What is needed here is an exact repetition of the records below, beginning at the line that has "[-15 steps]" and stopping after the line that has "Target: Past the".

• • • • •

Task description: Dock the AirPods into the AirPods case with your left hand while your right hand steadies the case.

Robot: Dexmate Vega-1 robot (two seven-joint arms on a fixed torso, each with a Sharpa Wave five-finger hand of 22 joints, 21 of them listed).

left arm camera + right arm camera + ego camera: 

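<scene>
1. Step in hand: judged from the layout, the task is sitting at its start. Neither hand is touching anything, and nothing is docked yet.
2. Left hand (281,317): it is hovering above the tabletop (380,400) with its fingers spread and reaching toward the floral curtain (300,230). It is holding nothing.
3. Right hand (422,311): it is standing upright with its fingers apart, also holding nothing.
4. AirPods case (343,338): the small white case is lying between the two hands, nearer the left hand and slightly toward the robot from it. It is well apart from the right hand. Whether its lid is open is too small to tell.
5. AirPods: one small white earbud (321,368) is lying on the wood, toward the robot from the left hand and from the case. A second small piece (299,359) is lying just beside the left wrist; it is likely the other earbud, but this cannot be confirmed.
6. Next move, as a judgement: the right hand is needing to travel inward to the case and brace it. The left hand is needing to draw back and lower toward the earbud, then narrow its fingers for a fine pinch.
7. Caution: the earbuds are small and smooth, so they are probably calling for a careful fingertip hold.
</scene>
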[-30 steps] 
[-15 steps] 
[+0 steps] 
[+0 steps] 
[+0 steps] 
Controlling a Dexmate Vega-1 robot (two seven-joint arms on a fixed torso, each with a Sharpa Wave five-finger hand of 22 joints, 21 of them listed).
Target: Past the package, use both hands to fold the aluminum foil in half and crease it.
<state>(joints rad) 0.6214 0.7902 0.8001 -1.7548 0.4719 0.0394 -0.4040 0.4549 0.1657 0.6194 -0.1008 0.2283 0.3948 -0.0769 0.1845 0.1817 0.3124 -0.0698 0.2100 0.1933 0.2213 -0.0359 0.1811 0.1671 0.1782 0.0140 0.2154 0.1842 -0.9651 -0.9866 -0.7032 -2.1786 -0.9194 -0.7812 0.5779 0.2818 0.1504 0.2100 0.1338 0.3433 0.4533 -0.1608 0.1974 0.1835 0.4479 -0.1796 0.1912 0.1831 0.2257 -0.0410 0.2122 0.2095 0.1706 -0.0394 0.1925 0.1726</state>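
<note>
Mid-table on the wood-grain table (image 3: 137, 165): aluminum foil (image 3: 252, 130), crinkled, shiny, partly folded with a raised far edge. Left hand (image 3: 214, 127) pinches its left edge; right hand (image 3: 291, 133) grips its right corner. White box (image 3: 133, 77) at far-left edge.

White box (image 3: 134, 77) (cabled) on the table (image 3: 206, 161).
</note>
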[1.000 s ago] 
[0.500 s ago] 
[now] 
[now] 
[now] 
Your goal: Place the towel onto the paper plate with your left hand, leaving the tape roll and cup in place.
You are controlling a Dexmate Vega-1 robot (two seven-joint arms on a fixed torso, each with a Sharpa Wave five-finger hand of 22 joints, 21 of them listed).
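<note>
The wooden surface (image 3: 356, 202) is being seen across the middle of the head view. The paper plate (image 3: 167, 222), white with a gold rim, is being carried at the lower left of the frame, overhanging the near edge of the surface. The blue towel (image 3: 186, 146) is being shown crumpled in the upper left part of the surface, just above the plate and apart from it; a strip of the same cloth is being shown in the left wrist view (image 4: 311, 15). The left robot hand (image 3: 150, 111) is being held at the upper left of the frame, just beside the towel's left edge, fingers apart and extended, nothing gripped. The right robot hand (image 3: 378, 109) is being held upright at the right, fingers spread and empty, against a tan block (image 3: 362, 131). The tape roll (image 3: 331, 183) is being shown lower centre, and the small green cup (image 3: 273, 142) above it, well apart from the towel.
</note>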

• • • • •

#### Solution for this exercise:
[-15 steps] 
[+0 steps] 
[+0 steps] 
[+0 steps] 
Controlling a Dexmate Vega-1 robot (two seven-joint arms on a fixed torso, each with a Sharpa Wave five-finger hand of 22 joints, 21 of them listed).
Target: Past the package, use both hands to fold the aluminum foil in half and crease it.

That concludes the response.